Gujarat Gas Ltd, India’s largest city gas distributor, is being hit by both falling crude prices and rising gas prices. According to Credit Suisse, the falling spread between gas and crude prices makes alternative fuels such as propane more appealing than gas.
Gas prices are rising due to a variety of factors, including the closure of the Freeport LNG terminal in the United States, the Nord Stream pipeline, which is scheduled to undergo week-long annual maintenance in mid-July 2022, Norway’s pipeline to the United Kingdom, and the fact that the majority of US gas entering Europe comes from the Gulf of Mexico, which is in the midst of hurricane season, which may disrupt shipping lines, according to Credit Suisse.

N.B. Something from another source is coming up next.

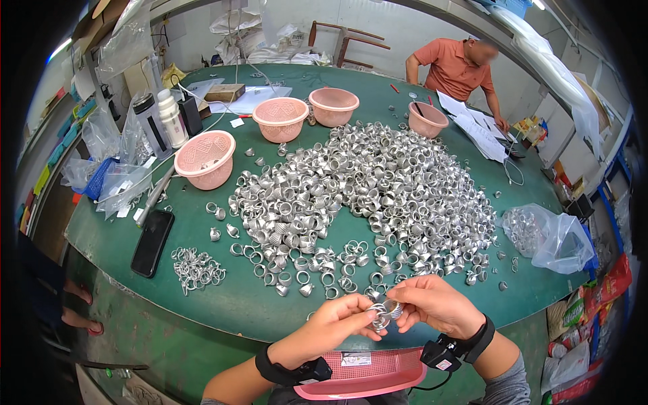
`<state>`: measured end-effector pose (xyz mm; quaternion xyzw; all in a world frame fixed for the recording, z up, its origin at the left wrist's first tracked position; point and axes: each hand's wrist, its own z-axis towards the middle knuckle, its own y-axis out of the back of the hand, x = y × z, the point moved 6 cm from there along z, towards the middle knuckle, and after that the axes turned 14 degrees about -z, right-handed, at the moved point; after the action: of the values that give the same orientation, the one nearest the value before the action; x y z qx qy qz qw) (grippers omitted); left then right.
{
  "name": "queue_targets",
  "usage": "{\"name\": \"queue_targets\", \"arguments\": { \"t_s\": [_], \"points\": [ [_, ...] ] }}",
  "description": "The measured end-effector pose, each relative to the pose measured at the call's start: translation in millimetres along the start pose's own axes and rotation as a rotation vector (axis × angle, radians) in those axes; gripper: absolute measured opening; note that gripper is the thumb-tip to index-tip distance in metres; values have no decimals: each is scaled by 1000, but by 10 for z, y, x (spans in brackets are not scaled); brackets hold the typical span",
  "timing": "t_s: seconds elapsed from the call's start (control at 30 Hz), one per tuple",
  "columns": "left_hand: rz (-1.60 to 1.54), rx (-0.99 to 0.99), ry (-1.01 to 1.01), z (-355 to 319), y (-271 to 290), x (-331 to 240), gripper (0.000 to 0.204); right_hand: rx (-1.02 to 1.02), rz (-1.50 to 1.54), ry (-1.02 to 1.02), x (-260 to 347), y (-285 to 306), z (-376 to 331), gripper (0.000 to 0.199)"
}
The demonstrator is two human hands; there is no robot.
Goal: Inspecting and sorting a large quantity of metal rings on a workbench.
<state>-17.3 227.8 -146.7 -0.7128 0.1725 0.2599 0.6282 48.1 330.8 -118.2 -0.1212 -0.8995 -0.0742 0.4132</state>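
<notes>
Beyond the fingertips, across the green table (202, 310): a very large heap of silver coiled metal springs (378, 196), loose ones scattered up to the near edge. Farther behind the heap, four pink plastic baskets (204, 159), contents not visible from here. Far to the right of the fingers, a clear plastic bag (550, 239) with more springs inside. Below the wrists, a pink tray (364, 374), seemingly empty. Left hand (337, 324) and right hand (435, 305) both pinching one small cluster of tangled springs (383, 314) between thumb and fingertips, just over the table edge. Probably best to pull apart slowly, turning the coils, not forcing.
</notes>
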Motion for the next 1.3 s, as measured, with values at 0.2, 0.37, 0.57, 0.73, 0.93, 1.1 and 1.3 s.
{"name": "queue_targets", "arguments": {
  "t_s": [0.2, 0.37, 0.57, 0.73, 0.93, 1.1, 1.3],
  "points": [
    [54, 32, 46, -24, -33, 22, 15, 15, 38, -8, -1, 4, -4, 17],
    [244, 40, -56, -44, -43, 3, 15, 31, 42, 19, 30, -10, -26, 17],
    [264, -51, -134, -54, -30, 19, 15, 47, -10, 97, 62, -27, -60, 16],
    [766, -53, -439, -91, -115, -221, 11, 94, -88, 198, 116, -62, -123, 18],
    [993, -190, -582, -138, -184, -389, 9, -10, -257, 426, 149, -49, -187, 27],
    [1231, -82, -712, -172, -230, -418, 12, -148, -395, 604, 193, -68, -309, 29],
    [1361, -70, -737, -176, -391, -454, 14, -231, -518, 773, 218, -80, -377, 28]
  ]
}}
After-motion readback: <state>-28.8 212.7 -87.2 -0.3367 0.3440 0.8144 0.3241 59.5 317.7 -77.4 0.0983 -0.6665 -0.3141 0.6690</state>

Asia Spot Gas prices jumped to $37/mmBtu as against last month’s average prices of around $23/mmBtu. This sudden rise in spot gas prices could impact Gujarat Gas’ volumes and/or margins.
Gujarat Gas’ dependence on imported gas is the highest as it derives most of its revenue by selling gas to industries. Nearly 75% of its total sales volume is from industrials.
At present, Gujarat Gas has a 30%-35% gas sourcing requirement that is dependent on the spot market, while the rest comes from domestic gas and long-term contracts. In the industrial region of Morbi – the main market of Gujarat Gas – industries are shifting to propane as gas has become expensive.
With a further increase in prices, the shift towards propane could accelerate. On the other hand, if Gujarat Gas keeps the gas prices at current levels, then the same could impact margins.
Recently, ETNOW and ETNOW Swadesh had interacted with Manoj Patel, Vice President, Morbi Ceramic Association, where he said that propane continues to remain cheaper by around 11%-12% as compared to gas prices.
Currently, half of the fuel requirement is supplied through Gujarat Gas and the rest is propane, and if the gas price remains high, within the next 2-3 months, 60%-70% of gas volumes could go towards propane, he added.
Motilal Oswal, on the other hand, remains bullish on Gujarat Gas, believing that, in the long run, LNG will be cheaper than LPG, except during the summer season. Furthermore, the increased availability of domestic gas in recent months is likely to help the company reduce its sourcing costs, thereby improving its margins.